Emilie Springer/ Homer News
Looking up from the stage of the Mariner Theater during a cast warmup before the first weekend of Homer’s “Nutcracker” performances.

Emilie Springer/ Homer News Looking up from the stage of the Mariner Theater during a cast warmup before the first weekend of Homer’s “Nutcracker” performances.

Years of Homer ‘Nutcracker’ magic

I am in the back row of “Nutcracker 2023” warmups on the high school stage. My head is by the pre-set elaborate Christmas tree, decorated with gingerbread ornaments and glittery glass balls, surrounded by stacks of giant presents in the parlor room for the party scene of Act 1.

I’m half paying attention to what 40 or so children are doing and focused mostly on the series of scene drops above my head, thinking back to the history of time, love and dedication in the Homer High School Mariner Theater, what we do backstage and all of the details of props and supported technology of making the stage work. Or, just the magic of the stage.

Three days later, my children are getting final fittings for costumes in the semidark “tomb” stocked with historical costumes up the plywood stairs from the theater tech shop. Decades of dedicated work are donated here by seamstresses sewing all of the hours the kids are onstage or rehearsing in the backstage greenroom.

A photo to the right of the tomb door shows a cast photo of “Nutcracker” Year One and current mom and costume constructor Jennifer Cabana and I browse at it and identify everyone we still know involved, many second-generation participants.

This is 2023 and we all still fret about hemlines and glitter details. Someone casually mentions what I am supposed to be wearing for the party scene as a “party parent” and why. Snow bodices are restructured as tightly as necessary.

The Queen Rat character, my daughter, is adamant to show me and proud of the current details of her costume set on a mannequin tucked away in all of the chaos of material, gear, machines and snacks in the costume room: an elaborate rat mask, cape, a black tutu. A few days later she’s excited to wear it with all the details in rehearsal mode.

After “battle”, she has a quick change to “snow” and I’m happy to help with the transition but so are two or three of her dancer friends and all of the other moms in the greenroom. I think the kids actually enjoy the quick transitions and all the details it takes to change from a rat to a snowflake, from black to white.
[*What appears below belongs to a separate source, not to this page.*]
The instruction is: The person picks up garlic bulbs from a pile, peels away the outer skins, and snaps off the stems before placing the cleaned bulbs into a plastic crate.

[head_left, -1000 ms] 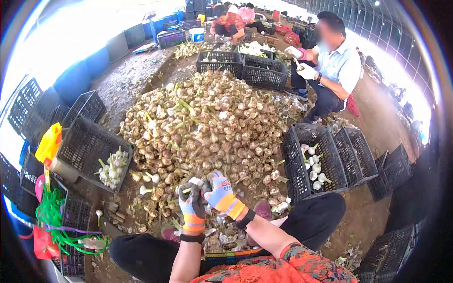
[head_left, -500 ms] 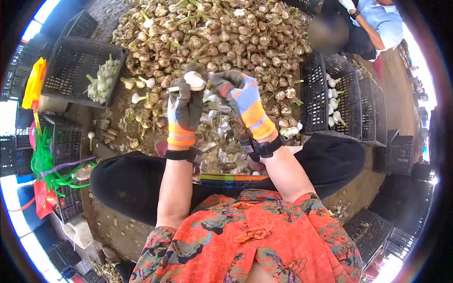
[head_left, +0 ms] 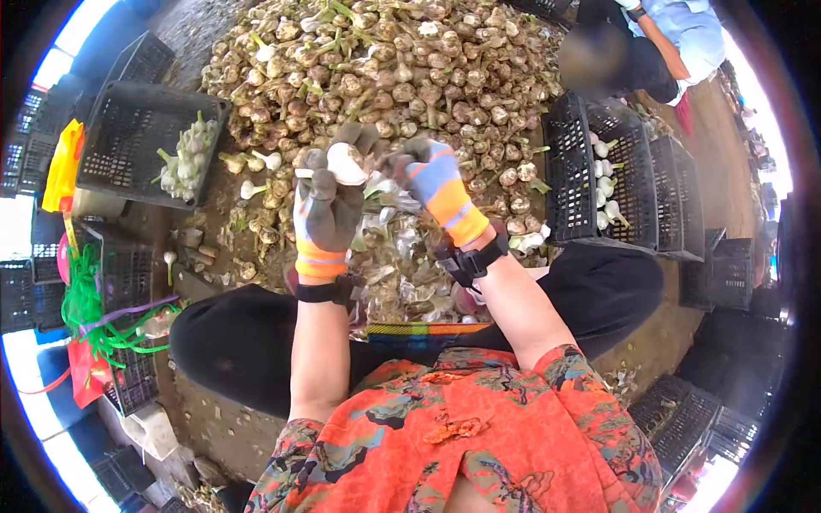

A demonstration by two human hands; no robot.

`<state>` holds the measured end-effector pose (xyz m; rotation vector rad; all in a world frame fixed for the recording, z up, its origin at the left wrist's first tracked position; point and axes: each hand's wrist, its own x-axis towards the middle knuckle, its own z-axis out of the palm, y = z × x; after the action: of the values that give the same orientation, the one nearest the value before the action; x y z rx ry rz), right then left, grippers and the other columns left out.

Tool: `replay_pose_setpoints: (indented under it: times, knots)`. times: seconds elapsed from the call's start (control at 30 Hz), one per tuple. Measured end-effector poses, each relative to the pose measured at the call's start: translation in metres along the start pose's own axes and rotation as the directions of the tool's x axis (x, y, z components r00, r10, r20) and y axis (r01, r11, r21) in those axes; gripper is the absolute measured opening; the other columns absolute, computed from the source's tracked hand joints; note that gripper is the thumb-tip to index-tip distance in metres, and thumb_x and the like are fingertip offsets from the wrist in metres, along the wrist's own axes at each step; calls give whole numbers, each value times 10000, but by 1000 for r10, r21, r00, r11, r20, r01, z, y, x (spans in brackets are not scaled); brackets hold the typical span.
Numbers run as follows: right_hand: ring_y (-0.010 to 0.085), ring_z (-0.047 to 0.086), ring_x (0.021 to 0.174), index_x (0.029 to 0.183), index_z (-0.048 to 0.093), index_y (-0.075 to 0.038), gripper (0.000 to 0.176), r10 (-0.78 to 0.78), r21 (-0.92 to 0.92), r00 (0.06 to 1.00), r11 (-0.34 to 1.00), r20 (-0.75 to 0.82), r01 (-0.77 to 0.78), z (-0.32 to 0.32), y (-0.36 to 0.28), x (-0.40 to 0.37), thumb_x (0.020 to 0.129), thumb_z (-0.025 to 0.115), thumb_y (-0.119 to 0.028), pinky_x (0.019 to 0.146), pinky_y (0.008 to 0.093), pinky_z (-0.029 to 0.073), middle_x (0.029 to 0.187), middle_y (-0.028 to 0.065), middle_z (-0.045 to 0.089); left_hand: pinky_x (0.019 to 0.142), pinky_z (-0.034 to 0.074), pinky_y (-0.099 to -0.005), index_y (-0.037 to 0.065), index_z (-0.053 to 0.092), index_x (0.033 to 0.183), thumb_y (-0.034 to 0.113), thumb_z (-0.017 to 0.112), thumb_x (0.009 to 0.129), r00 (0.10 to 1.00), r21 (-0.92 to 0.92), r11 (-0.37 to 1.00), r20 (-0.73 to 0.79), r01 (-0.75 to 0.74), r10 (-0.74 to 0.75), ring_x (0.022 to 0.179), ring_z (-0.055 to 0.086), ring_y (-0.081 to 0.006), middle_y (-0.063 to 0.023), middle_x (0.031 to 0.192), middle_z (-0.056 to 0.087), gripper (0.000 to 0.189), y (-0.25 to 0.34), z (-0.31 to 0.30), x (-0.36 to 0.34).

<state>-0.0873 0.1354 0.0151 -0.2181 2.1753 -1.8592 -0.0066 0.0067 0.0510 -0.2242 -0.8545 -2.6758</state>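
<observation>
A white garlic bulb (head_left: 346, 164) with a short stem pointing left is held in my gloved left hand (head_left: 332, 201), whose fingers wrap round it. Just right of the bulb is my gloved right hand (head_left: 432, 179), its fingers bent together near the bulb's right side; what they hold, if anything, is too small to make out. Papery garlic skins (head_left: 393, 265) lie below and between my hands. Beyond them a big heap of unpeeled garlic (head_left: 402, 77) spreads over the ground.
At the left a black crate (head_left: 128, 175) holds whitish garlic with stems (head_left: 188, 162). Black crates (head_left: 573, 184) with a row of white bulbs stand at the right. A co-worker (head_left: 676, 43) sits at the upper right. Green ties (head_left: 81, 286) hang at the left.
The bulb now shows a rounder white face, and my left hand has turned slightly. My right hand has shifted a little to the left and down.
</observation>
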Motion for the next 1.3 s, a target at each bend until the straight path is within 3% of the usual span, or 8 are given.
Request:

She tosses the rat pieces quickly aside and rushes out with her helpers just in time for the start of snow.

But, aside from the tension and chaos of logistical details and organization, the production is an exceptional opportunity for everyone. We’re in it together and everyone seems welcome and hopeful to stay involved. I am.

Stage time (and backstage, for that matter) is also an easy place to lose track of real time. It passes differently when we’re watching the dancers get off the train in the party and perform their parts again and again at the front of the stage: the gypsies, the windup doll, the phoenix and the mermaid.

Or, when all of the girls rush back into the greenroom to switch into their solo costumes for bows.

Or, even straightening everything up after a day of two performances. In some ways it feels like part of a different world. I had an audience friend, not a performer, mention that to me after one of the shows last weekend, “This is a world I know nothing about.”

I know for those of us who do know the stage and the wings, the props and gear and, like I mentioned first, looking up at all the sets hanging high up above us, it’s a place of comfort and we’ll be excited to do it all again next year.